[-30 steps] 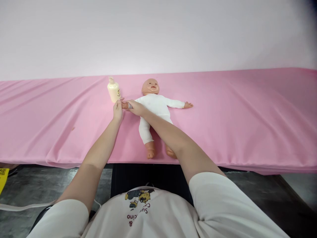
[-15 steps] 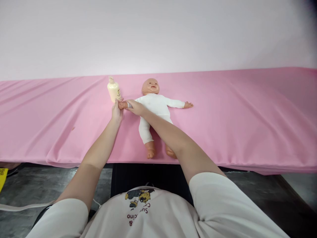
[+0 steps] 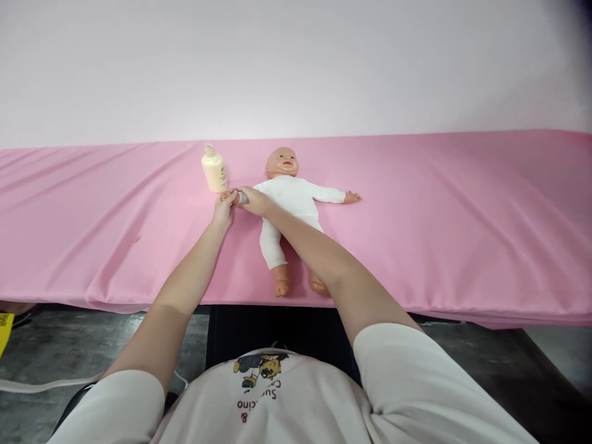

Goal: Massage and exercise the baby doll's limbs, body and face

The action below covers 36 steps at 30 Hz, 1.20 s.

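Pink sheet (image 3: pixel 416 216) covers the table, the doll (image 3: pixel 289 200) lying face-up. My left hand (image 3: pixel 224 209) pinches its tiny hand while my right hand (image 3: pixel 252 200) grips the sleeve, steadying the arm beside the lotion bottle (image 3: pixel 214 169).

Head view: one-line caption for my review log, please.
Both hands, left hand and right hand, grasp the baby doll by one arm beside a cream bottle on pink sheet.
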### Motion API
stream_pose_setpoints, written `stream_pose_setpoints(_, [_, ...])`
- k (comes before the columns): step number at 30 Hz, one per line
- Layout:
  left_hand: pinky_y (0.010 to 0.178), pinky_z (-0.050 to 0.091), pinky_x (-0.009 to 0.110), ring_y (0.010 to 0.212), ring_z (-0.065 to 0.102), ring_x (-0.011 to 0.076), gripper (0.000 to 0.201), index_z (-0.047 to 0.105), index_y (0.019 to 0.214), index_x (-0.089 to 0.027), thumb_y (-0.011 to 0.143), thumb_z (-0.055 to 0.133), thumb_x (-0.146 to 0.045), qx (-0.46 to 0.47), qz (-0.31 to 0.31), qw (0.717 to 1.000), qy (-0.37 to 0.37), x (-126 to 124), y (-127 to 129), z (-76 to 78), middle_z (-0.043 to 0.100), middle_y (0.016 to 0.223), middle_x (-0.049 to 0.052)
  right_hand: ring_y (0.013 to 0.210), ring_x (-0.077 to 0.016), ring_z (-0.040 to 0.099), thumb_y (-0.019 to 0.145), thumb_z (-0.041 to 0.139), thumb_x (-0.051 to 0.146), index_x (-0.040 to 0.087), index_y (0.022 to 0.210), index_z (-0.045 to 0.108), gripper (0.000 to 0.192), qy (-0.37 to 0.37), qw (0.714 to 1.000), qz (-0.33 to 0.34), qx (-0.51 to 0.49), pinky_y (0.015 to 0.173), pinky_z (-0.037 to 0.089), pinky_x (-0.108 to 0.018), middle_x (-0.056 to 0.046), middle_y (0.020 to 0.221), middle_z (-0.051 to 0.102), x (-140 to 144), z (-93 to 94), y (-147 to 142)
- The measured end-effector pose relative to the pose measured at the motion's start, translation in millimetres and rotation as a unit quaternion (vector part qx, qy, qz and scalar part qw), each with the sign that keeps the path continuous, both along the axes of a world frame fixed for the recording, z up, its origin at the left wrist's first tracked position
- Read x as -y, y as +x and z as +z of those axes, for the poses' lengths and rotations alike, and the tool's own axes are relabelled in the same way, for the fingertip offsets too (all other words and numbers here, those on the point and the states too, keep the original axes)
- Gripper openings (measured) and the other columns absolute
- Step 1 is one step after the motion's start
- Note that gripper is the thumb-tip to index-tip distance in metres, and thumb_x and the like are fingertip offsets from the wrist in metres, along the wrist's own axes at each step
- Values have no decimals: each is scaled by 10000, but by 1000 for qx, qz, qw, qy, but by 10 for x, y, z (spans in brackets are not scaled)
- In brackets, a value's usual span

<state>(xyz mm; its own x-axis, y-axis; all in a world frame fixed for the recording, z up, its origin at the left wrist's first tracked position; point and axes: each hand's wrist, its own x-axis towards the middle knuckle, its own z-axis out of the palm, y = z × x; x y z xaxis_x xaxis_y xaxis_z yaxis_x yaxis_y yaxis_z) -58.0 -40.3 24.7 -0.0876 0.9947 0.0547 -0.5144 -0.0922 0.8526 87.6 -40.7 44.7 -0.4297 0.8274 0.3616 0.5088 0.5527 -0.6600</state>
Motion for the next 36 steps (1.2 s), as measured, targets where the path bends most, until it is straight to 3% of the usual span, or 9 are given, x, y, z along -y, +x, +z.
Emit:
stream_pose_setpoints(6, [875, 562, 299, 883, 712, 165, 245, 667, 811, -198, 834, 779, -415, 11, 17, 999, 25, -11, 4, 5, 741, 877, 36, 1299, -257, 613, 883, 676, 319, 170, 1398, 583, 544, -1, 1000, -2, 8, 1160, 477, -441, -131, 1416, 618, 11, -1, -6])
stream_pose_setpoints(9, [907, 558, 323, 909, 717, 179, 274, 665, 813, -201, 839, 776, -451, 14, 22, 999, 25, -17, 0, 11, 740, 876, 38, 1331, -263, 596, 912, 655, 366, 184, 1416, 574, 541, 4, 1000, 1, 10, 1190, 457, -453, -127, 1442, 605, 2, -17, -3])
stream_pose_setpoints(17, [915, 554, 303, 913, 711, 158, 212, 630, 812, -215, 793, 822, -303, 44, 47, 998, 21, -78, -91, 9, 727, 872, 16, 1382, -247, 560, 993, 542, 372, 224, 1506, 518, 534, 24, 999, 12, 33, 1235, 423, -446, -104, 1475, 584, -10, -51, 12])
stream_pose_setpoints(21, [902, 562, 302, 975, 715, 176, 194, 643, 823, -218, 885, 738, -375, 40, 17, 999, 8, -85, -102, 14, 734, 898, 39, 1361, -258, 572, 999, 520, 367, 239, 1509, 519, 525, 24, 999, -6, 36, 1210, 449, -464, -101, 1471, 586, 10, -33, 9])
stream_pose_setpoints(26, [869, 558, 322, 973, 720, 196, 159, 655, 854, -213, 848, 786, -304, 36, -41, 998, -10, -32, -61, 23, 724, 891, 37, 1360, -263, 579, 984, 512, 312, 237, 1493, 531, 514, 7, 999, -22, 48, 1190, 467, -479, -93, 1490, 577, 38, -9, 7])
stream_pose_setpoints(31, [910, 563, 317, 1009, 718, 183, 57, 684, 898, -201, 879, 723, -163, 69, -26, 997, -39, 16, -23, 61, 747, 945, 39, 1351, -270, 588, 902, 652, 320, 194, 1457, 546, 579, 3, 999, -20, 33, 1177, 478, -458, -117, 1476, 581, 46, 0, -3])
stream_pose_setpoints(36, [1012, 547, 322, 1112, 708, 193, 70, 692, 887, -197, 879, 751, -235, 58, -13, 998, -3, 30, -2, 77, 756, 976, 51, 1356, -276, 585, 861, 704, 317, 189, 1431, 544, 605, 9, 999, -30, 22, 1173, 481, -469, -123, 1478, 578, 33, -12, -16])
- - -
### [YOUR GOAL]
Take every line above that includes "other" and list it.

### [REPLY TO THE EXERCISE]
- Read x as -y, y as +x and z as +z of those axes, for the poses' lengths and rotations alike, and the tool's own axes are relabelled in the same way, for the fingertip offsets too (all other words and numbers here, those on the point and the states too, keep the original axes)
- Gripper openings (measured) and the other columns absolute

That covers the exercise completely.